In mulitple testing experiments, the p values from a regular t-test will introduce a lot of false positive. In R, the function p.adjust provides serveral ways to adjust the p-values.
However, the speed of Benjamini–Hochberg procedure in p.adjust is not optimized. In this case, I rewrote it in Rcpp, which is basically c++. The algorithm is explained here.
The cpp function of FDR control:
library(Rcpp)
cppFunction(' NumericVector FDRcontrol(NumericVector p, double alpha){
// the input should be ascending order p value //
int size = p.size();
double threshold1, threshold2;
NumericVector passed(size);
int i = 0;
while ( i < size){
threshold1 = alpha * (i+1) / size;
threshold2 = alpha * (i+2) / size;
if (threshold1 > p[i]){
if (threshold2 < p[i+1]){
for (int j = 0; j <= i; j++){
passed[j] = 1;
}
}
}
i++;
}
return(passed);
}')
Now, start benchmarking,
library(dplyr)
library(rbenchmark)
library(data.table)
set.seed(100) #Again, reporoducible
df <- data.table(p = rnorm(100000,-0.5:0.5)) %>%
filter(p < 1 & p > -1) %>%
mutate(p = abs(p)) %>%
tbl_df
df
## Source: local data frame [62,512 x 1]
##
## p
## 1 0.6315312
## 2 0.5789171
## 3 0.3830287
## 4 0.8186301
## 5 0.1401379
## 6 0.4101139
## 7 0.5962745
## 8 0.7016340
## 9 0.3766205
## 10 0.4706833
## .. ...
# The goal is to put a 1 if FDR < alpha
# here set FDR threshold as 0.5, which is half the time is random
benchmark(df %>% arrange(p) %>% mutate(fdr = FDRcontrol(p,0.5)),
df %>% mutate(padj = p.adjust(p,method='BH'),FDR=ifelse(padj<0.5,1,0)))
## test
## 1 df %>% arrange(p) %>% mutate(fdr = FDRcontrol(p, 0.5))

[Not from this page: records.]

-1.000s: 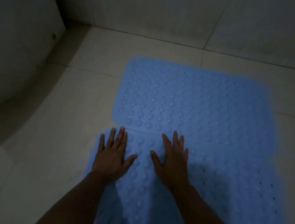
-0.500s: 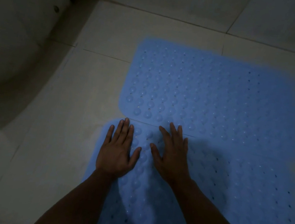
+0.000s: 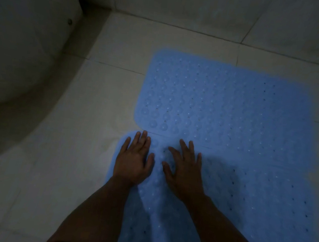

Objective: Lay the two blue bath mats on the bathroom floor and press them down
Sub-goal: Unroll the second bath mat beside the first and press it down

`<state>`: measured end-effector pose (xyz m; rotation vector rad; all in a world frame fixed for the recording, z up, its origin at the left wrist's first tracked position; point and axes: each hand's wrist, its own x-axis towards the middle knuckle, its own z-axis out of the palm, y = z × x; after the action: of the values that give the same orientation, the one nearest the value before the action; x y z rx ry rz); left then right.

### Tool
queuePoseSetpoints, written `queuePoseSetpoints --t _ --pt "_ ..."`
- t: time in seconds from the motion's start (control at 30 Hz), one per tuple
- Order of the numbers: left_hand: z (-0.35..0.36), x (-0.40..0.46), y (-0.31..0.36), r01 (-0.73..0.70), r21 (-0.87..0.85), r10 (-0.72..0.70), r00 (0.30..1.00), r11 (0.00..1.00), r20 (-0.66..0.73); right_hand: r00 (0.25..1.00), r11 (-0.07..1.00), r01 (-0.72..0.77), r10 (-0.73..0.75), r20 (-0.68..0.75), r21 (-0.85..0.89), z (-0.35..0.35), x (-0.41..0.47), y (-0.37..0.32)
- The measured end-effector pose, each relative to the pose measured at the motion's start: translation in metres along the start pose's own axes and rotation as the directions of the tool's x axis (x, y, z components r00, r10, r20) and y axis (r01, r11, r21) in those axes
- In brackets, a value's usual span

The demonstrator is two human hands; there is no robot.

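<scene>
Two blue bath mats with bumps and small holes lie flat on the pale tiled floor. The far mat [image 3: 225,102] reaches toward the back wall. The near mat [image 3: 245,201] lies against its front edge and runs toward me. My left hand [image 3: 135,159] rests palm down, fingers spread, on the near mat's far left corner. Beside it, my right hand [image 3: 185,169] lies flat on the same mat just behind the seam. Neither hand holds anything.
A large white rounded fixture [image 3: 17,47] fills the left side, its curved base casting a shadow on the floor. The tiled back wall [image 3: 188,5] stands just beyond the far mat. Bare floor tiles [image 3: 60,149] lie between the fixture and the mats.
The view has shifted slightly. Both hands stay flat on the near mat's far edge, with the right hand's fingers spread a little wider.
</scene>
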<state>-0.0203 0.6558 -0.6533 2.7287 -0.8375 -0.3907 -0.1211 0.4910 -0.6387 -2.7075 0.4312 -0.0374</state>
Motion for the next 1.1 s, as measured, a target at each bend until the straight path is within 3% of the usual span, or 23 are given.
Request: queuePoseSetpoints --t 0.1,0.23,0.53,0.7,0.97,1.1 --pt "-0.039 0.012 -0.004 -0.013 0.038 0.007 0.989 0.999 0.144 0.971 0.998 -0.063 0.065 0.232 -0.019 -0.010 0.012 -0.030" --pt "-0.066 0.012 -0.018 -0.019 0.063 0.018 0.999 0.998 0.031 0.949 0.996 -0.052 0.070 0.308 -0.067 -0.005 0.027 -0.059" --pt "-0.039 -0.013 -0.040 0.052 0.129 -0.036 0.992 0.990 -0.119 0.991 0.985 0.058 -0.037 0.127 -0.162 0.043 0.014 -0.064" --pt "-0.026 -0.020 -0.045 0.048 0.160 -0.026 0.990 0.986 -0.139 0.993 0.980 0.075 -0.055 0.108 -0.185 0.047 0.008 -0.065" --pt "-0.019 -0.020 -0.055 0.081 0.157 -0.048 0.979 0.984 -0.200 0.987 0.984 0.077 -0.053 0.153 -0.159 0.049 0.007 -0.065" --pt "-0.029 -0.016 -0.051 0.170 0.082 -0.142 0.952 0.982 -0.271 0.941 0.997 0.032 -0.006 0.339 -0.073 0.040 0.015 -0.066"
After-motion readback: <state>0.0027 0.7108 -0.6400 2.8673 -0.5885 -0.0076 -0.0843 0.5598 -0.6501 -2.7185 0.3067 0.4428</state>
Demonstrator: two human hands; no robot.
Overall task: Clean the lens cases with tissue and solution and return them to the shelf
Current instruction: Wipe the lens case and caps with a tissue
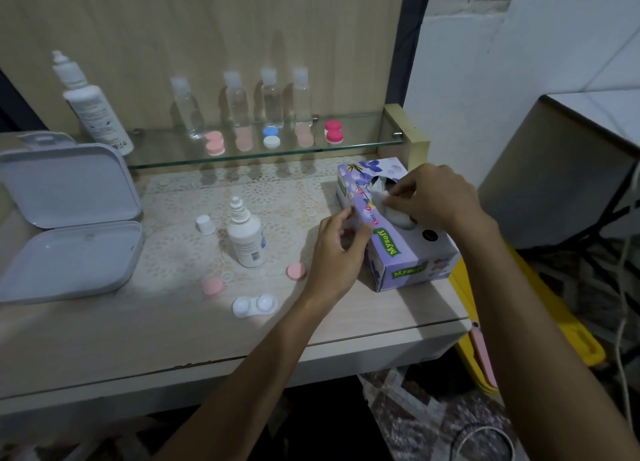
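Note:
A purple tissue box lies on the table at the right. My right hand pinches a white tissue at the box's slot. My left hand rests against the box's near side, fingers curled on its edge. An open white lens case lies near the front, with two loose pink caps beside it. A small uncapped solution bottle stands mid-table, its white cap to the left. Three lens cases, pink, blue-white and magenta, sit on the glass shelf.
A tall white bottle and several clear small bottles stand on the shelf. An open grey plastic box occupies the table's left. A lace mat covers the middle. Yellow objects lie below the table's right edge.

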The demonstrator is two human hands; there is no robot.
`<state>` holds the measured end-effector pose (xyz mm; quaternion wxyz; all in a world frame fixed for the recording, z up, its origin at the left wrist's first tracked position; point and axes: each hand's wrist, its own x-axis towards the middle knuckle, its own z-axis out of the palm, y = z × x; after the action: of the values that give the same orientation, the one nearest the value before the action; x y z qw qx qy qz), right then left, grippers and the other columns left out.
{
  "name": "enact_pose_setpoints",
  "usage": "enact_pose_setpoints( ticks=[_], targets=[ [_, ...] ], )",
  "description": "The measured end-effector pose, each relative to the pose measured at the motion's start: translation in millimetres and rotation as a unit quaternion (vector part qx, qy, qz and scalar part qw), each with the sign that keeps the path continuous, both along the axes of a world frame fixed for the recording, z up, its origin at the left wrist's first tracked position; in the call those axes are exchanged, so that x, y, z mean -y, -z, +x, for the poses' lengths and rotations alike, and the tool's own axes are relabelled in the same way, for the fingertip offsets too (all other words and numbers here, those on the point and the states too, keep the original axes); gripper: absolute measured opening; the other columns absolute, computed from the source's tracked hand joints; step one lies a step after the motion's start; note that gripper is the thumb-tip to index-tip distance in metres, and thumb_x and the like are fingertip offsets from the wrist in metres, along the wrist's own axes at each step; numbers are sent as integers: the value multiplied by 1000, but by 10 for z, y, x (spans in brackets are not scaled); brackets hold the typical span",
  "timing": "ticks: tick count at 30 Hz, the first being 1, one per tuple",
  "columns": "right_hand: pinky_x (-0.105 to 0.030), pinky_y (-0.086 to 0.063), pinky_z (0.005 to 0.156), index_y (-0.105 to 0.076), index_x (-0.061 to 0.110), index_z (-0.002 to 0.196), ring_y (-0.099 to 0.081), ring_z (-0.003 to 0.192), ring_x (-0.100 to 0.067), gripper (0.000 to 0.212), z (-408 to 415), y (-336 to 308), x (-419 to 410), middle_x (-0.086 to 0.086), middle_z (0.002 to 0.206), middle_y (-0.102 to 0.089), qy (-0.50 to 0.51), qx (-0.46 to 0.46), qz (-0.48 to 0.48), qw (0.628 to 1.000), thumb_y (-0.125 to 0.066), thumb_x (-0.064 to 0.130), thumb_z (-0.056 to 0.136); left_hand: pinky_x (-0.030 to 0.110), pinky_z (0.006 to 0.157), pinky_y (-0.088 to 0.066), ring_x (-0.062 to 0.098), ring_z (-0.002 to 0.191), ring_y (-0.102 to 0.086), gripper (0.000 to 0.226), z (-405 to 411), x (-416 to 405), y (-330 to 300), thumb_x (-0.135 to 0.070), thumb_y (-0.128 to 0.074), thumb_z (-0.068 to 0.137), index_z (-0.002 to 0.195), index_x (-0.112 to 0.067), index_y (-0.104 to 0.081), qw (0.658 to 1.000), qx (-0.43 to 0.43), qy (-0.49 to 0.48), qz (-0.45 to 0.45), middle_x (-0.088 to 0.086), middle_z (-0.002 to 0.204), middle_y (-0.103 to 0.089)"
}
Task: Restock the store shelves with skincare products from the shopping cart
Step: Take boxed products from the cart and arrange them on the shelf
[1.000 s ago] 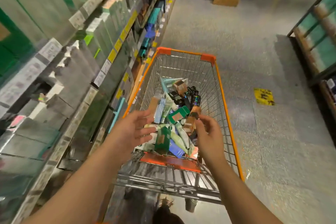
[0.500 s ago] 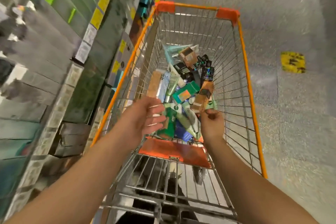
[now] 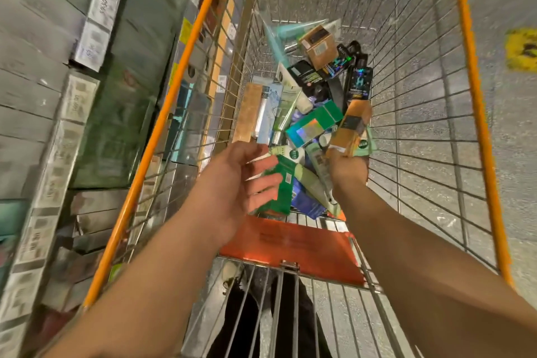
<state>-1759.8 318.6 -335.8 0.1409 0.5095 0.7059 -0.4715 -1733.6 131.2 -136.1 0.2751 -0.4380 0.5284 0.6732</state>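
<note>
While labels blur (unreadable), left hand (image 3: 232, 183) round green box (image 3: 283, 183), right hand (image 3: 347, 167) pinching orange box (image 3: 350, 131)

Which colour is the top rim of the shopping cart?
Orange, seen in the head view on the cart rim.

Large "H" shows on dark holographic box (image 3: 360, 83) in cart (image 3: 465, 46). Shelf price tags (image 3: 100, 19) too blurred to read. Yellow floor sticker (image 3: 521, 49) illegible. Print on other product boxes and orange seat flap (image 3: 290, 244) unreadable.
</note>
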Motion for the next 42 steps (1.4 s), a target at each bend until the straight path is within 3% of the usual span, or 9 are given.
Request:
enact_pose_setpoints(
  ticks=[4, 13, 17, 20, 24, 30, 36, 40, 42],
  targets=[
    [-37, -53, 86, -67, 14, 112, -66, 95, -31, 36, -93, 75, 28, -13, 107, -69, 28, 3, -28, 999, -76, 37, 86, 30, 70, -61, 18, 79, -77, 27, 11, -6, 63, -31, -55, 100, 117, -17, -71, 1000, 4, 15, 4, -2, 94, -79],
    [-33, -46, 81, -61, -1, 132, -66, 112, -34, 66, -68, 2, 43, -14, 123, -66, 31, 39, -62, 997, -81, 40, 83, 28, 63, -60, 21, 83, -76, 29, 89, 88, -56, -31, -53, 101, 119, -15, -70, 1000, -22, -3, -1, 3, 104, -79],
    [-34, -50, 63, -69, 5, 96, -66, 75, -26, 62, 157, -370, 207, -10, 96, -72, 78, 10, -178, 981, -89, 42, 50, 33, 71, -60, 25, 96, -74, 33, 109, 126, -289, -34, -48, 104, 123, -15, -67, 1000, -28, -6, 11, 7, 115, -77],
    [-39, -58, 67, -72, 4, 97, -72, 77, -29, 76, 375, -357, 258, -14, 97, -77, 80, -39, -207, 974, -91, 43, 34, 32, 75, -62, 26, 95, -71, 33, 147, 220, -504, -31, -49, 105, 127, -12, -65, 998, -58, -11, 29, 12, 122, -73],
    [-36, -53, 65, -68, 7, 89, -61, 71, -26, 39, 561, -1230, 557, -14, 81, -69, 64, -128, -248, 958, -85, 22, 57, 35, 84, -58, 22, 82, -71, 18, 229, 416, -877, -25, -55, 102, 111, -17, -69, 994, -99, -12, 36, 6, 107, -71],
    [-36, -58, 78, -64, 11, 103, -71, 85, -25, 39, 681, -2172, 799, -13, 96, -73, -36, -233, -264, 935, -82, 13, 68, 27, 55, -45, 16, 69, -66, 17, 304, 780, -1499, -28, -64, 97, 111, -20, -70, 989, -142, -44, -26, -1, 95, -72],
    [-47, -57, 87, -65, 31, 117, -72, 96, -24, 59, 669, -3041, 1010, 2, 104, -77, -202, -322, -215, 900, -88, 35, 63, 31, 56, -48, 23, 83, -64, 30, 364, 1108, -2135, -55, -51, 101, 123, -35, -56, 966, -242, -74, -58, 0, 104, -64],
    [-27, -55, 77, -68, 30, 116, -73, 97, -14, 44, 596, -3609, 1192, 8, 103, -77, -305, -377, -212, 848, -85, 10, 80, 28, 47, -46, 25, 86, -61, 50, 411, 1259, -2601, -68, -41, 99, 138, -38, -47, 946, -302, -90, -80, 3, 119, -58],
    [-16, -53, 72, -67, 33, 116, -71, 94, -3, 48, 577, -3857, 1295, 14, 103, -76, -338, -394, -221, 826, -84, 4, 81, 25, 45, -46, 22, 78, -58, 48, 476, 1362, -2814, -66, -38, 101, 138, -36, -46, 933, -335, -90, -98, 2, 112, -61]
  ],
)
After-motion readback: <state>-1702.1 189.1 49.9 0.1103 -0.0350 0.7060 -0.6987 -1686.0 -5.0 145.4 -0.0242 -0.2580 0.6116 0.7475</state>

## 2 df %>% mutate(padj = p.adjust(p, method = "BH"), FDR = ifelse(padj < 0.5, 1, 0))
## replications elapsed relative user.self sys.self user.child sys.child
## 1 100 3.272 1.000 3.267 0.004 0 0
## 2 100 7.304 2.232 7.159 0.142 0 0
df1 = df %>%
arrange(p) %>%
mutate(fdr = FDRcontrol(p,0.5)) %>%
mutate(padj = p.adjust(p,method='BH'),FDR=ifelse(padj<0.5,1,0))
df1
## Source: local data frame [62,512 x 4]
##
## p fdr padj FDR
## 1 6.717138e-06 1 0.4199017 1
## 2 2.243902e-05 0 0.5541057 0
## 3 2.659197e-05 0 0.5541057 0
## 4 3.975755e-05 0 0.5898058 0
## 5 4.863623e-05 0 0.5898058 0
## 6 7.776861e-05 0 0.5898058 0
## 7 7.790700e-05 0 0.5898058 0
## 8 8.057130e-05 0 0.5898058 0
## 9 8.491573e-05 0 0.5898058 0
## 10 1.065339e-04 0 0.6312590 0
## .. ... ... ... ...
Although the Rcpp function is faster, it does not have the flexibility to choose a thershold for FDR after adjusting the p values.
And also, Rcpp is a good way to increase the speed of R.